Additionally, to the extent the private CATPOOL-member companies feel the need to employ their own counsel to protect their peculiar interests within the administrative scheme created by the Texas Legislature, they may do so. The CATPOOL Act itself recognizes this through its authorization that: (1) “any affected insurer who may be aggrieved by any act, ruling or decision of the Association [CATPOOL] ... [to] appeal to the commissioner [of Insurance],” and (2) any “person aggrieved by any order or decision of the commissioner” to appeal to a District Court in Travis County, Texas_”.5
III. Conclusion
CATPOOL would have no existence and no funds if it were not for the State’s coercive power. And the private interests implicated by the CATPOOL legislation appear insignificant in comparison to the enormous public interests at stake. The Texas Legislature operated within its authority when it amended the CATPOOL statute so as to explicitly designate the Attorney General of Texas as CATPOOL’s representative. Because I find the district court’s preliminary injunction analysis clearly erroneous — in terms of its evaluation of the essential nature of CATPOOL— 'and offensive to our country’s constitutional scheme of federalism, I would reverse.
I respectfully dissent.
. It is fundamental that state entities and political subdivisions have no due process or other rights to sue the state creating and sustaining them. See generally Williams v. Mayor and City Council of Baltimore, 289 U.S. 36, 53 S.Ct. 431, 77 L.Ed. 1015 (1933); City of Trenton v. State of New Jersey, 262 U.S. 182, 43 S.Ct. 534, 67 L.Ed. 937 (1923); Board of Levee Commissioners of the Orleans Levee Board v. Huls, 852 F.2d 140, 143 (5th Cir.1988).

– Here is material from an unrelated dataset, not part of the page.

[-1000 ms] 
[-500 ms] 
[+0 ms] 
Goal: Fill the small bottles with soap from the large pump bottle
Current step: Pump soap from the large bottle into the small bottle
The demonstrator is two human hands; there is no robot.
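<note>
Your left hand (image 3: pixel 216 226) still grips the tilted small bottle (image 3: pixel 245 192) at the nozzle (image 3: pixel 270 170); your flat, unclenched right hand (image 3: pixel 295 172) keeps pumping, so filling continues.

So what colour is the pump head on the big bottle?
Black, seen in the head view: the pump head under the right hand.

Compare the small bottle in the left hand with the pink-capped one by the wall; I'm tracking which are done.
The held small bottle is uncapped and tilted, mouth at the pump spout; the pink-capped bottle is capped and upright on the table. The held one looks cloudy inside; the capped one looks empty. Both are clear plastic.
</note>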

. In contrast, a state-regulated private corporation’s Board of Directors is responsible to the corporation’s private shareholders, not to the State. Accordingly, a private corporation’s primary duty is private-interested, not public-interested: the private corporation’s primary task is to earn private profit for its shareholders (within the bounds of public-interested regulations).
. Of course, the Legislature may waive sovereign immunity whenever it chooses. And the Texas Legislature did just that in September, 1991, relative to one aspect of CATPOOL’s sovereign immunity. Until September, 1991, CAT-POOL, unlike private insurers, was immune to "bad faith” lawsuits under Article 21.21 of the Texas Insurance Code. See Leisure Services, Inc. v. Texas Catastrophe Property Insurance Association, 712 S.W.2d 266, 267-268 (Tex.App.—Austin 1986, writ ref'd n.r.e.). Unhappy with CATPOOL’s treatment of insureds, the Legislature amended the Act to apply Article 21.21 to CATPOOL. The fact emphasized by the majority, that “[sjince its creation, CATPOOL has employed its own private legal counsel," is one properly understood in the light of this sovereign power of waiver. (This counsel-waiver fact is also, I think, properly understood as partially a pragmatic product of the State’s fiscal concerns.)
. The other, more fundamental part of CAT-POOL’s funds comes by way of the premiums set by the State Board of Insurance and paid by the insured persons of Texas.
. Tex.Ins.Code Ann. art. 21.49 § 9 (Vernon Supp.1992).